#### TASK BRIEF:
Your answer should consist of the lines below that hold the word "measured".

==*==

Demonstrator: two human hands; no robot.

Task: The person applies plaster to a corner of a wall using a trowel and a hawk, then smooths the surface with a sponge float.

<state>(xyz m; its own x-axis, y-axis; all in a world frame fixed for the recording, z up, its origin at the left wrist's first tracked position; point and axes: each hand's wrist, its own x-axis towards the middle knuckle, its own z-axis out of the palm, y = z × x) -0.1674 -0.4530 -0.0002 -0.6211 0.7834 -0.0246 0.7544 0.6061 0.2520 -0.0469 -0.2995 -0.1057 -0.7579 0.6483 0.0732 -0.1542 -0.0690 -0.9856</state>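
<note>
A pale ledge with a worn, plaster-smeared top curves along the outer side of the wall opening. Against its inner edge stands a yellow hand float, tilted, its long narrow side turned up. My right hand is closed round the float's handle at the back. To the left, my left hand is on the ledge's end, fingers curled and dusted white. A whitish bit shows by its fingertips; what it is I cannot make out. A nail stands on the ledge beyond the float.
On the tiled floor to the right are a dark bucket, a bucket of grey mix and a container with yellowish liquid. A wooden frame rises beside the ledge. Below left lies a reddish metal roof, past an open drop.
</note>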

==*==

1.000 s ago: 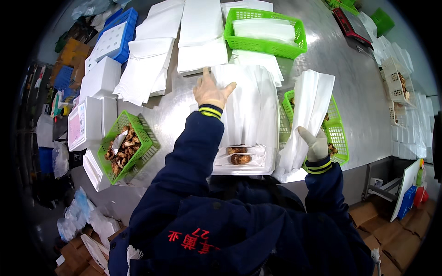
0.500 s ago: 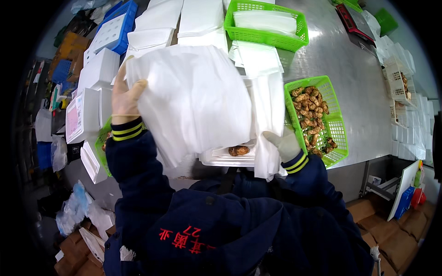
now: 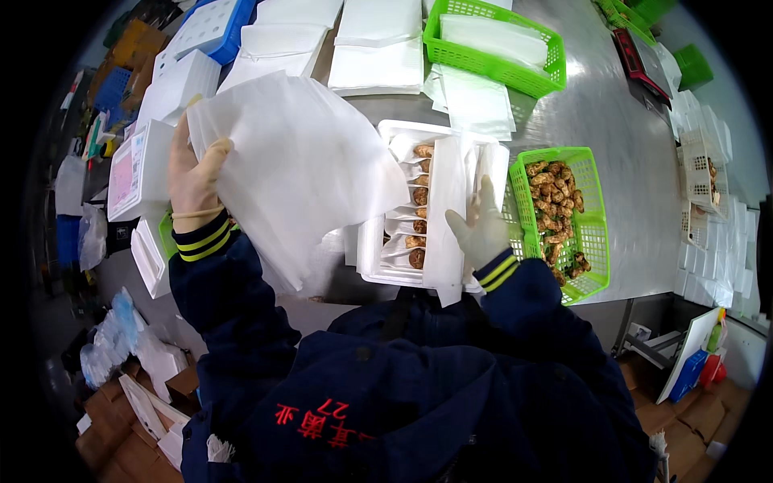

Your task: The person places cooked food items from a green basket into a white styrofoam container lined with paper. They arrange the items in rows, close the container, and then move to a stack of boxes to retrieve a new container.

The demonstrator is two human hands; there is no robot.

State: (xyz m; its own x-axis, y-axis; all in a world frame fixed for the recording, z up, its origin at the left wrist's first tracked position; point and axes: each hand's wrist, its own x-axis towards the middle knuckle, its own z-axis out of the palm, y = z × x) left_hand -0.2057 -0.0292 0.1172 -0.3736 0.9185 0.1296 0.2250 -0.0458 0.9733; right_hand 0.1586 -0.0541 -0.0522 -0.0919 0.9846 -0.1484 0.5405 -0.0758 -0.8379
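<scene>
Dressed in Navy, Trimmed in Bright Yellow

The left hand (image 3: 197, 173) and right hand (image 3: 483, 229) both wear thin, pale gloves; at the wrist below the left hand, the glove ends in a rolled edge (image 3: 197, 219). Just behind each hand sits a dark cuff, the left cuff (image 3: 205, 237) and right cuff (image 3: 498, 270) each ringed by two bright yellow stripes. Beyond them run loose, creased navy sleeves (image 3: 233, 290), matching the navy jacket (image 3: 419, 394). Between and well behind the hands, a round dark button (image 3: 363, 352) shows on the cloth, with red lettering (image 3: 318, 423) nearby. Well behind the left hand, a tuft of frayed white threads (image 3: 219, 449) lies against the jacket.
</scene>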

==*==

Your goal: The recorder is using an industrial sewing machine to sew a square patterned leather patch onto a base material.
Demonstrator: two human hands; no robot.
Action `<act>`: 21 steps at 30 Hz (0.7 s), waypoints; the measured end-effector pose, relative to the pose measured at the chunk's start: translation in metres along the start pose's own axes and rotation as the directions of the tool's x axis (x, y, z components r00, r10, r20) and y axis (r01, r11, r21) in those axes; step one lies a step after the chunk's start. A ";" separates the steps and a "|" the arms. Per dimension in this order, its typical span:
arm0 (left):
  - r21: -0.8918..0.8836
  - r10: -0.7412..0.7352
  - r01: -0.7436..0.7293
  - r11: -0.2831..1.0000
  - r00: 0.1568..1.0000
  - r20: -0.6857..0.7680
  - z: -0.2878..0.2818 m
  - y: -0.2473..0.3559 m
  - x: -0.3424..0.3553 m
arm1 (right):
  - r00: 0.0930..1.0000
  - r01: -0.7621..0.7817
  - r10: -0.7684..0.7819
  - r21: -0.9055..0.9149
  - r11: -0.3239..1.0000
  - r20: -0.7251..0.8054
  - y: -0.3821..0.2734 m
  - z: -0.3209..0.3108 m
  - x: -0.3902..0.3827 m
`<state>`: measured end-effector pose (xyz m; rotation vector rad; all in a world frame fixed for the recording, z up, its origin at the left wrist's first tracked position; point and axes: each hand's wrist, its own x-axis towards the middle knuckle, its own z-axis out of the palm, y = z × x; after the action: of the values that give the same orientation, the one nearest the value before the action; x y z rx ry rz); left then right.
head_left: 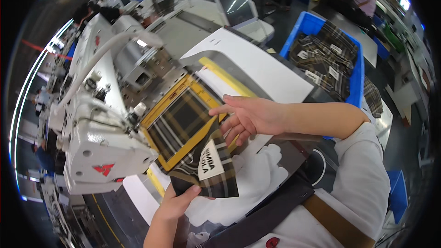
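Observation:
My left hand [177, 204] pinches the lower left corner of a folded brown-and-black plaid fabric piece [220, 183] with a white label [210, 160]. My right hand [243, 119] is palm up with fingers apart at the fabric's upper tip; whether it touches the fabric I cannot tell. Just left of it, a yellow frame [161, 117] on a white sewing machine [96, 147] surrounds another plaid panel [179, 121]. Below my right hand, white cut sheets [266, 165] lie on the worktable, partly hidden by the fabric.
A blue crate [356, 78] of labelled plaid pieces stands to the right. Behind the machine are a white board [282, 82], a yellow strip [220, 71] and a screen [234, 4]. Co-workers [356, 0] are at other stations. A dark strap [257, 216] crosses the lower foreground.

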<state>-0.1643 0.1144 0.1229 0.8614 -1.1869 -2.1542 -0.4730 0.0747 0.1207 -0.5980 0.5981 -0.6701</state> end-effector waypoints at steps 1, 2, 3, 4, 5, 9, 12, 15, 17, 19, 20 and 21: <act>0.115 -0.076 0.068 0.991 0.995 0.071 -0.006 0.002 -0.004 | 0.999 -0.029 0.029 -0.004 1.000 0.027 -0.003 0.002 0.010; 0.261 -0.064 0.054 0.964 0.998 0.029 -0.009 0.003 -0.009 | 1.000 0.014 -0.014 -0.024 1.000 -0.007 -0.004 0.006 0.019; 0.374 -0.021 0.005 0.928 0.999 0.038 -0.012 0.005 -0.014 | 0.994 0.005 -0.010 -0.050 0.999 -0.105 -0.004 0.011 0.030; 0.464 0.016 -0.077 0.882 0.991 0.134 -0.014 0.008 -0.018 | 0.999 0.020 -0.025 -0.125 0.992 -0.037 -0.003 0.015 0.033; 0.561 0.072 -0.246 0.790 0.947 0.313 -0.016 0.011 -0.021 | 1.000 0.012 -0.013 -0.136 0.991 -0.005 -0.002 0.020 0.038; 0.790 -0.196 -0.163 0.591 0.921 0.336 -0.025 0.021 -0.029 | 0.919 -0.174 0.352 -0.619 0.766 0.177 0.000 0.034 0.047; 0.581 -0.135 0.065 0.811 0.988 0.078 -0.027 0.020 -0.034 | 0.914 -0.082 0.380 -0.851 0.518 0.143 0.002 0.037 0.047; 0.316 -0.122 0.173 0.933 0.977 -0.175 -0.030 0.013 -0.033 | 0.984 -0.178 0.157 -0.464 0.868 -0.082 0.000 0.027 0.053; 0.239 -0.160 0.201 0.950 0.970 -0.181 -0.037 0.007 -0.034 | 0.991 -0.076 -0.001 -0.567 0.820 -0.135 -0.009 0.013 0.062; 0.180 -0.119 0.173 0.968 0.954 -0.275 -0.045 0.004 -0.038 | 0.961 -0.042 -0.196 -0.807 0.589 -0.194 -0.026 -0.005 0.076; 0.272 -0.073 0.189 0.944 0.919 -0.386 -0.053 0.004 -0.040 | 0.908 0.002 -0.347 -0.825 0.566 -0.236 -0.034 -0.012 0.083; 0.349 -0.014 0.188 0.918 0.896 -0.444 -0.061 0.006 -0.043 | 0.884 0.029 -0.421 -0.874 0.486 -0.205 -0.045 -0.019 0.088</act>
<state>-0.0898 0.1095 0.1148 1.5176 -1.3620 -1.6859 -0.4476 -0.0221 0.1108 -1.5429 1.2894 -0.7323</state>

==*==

#### RESPONSE TO THIS TASK:
Action `<act>`: 21 steps at 30 Hz (0.7 s), waypoints; the measured end-effector pose, relative to the pose measured at the chunk's start: translation in metres along the start pose's own axes and rotation as the directions of the tool's x axis (x, y, z components r00, r10, r20) and y axis (r01, r11, r21) in those axes; step one lies a step after the chunk's start. A ";" separates the steps and a "|" the arms. Per dimension in this order, its typical span:
`<state>`: measured end-effector pose (xyz m; rotation vector rad; all in a world frame fixed for the recording, z up, its origin at the left wrist's first tracked position; point and axes: each hand's wrist, its own x-axis towards the middle knuckle, its own z-axis out of the palm, y = z × x; after the action: of the values that give the same orientation, the one nearest the value before the action; x y z rx ry rz); left then right.

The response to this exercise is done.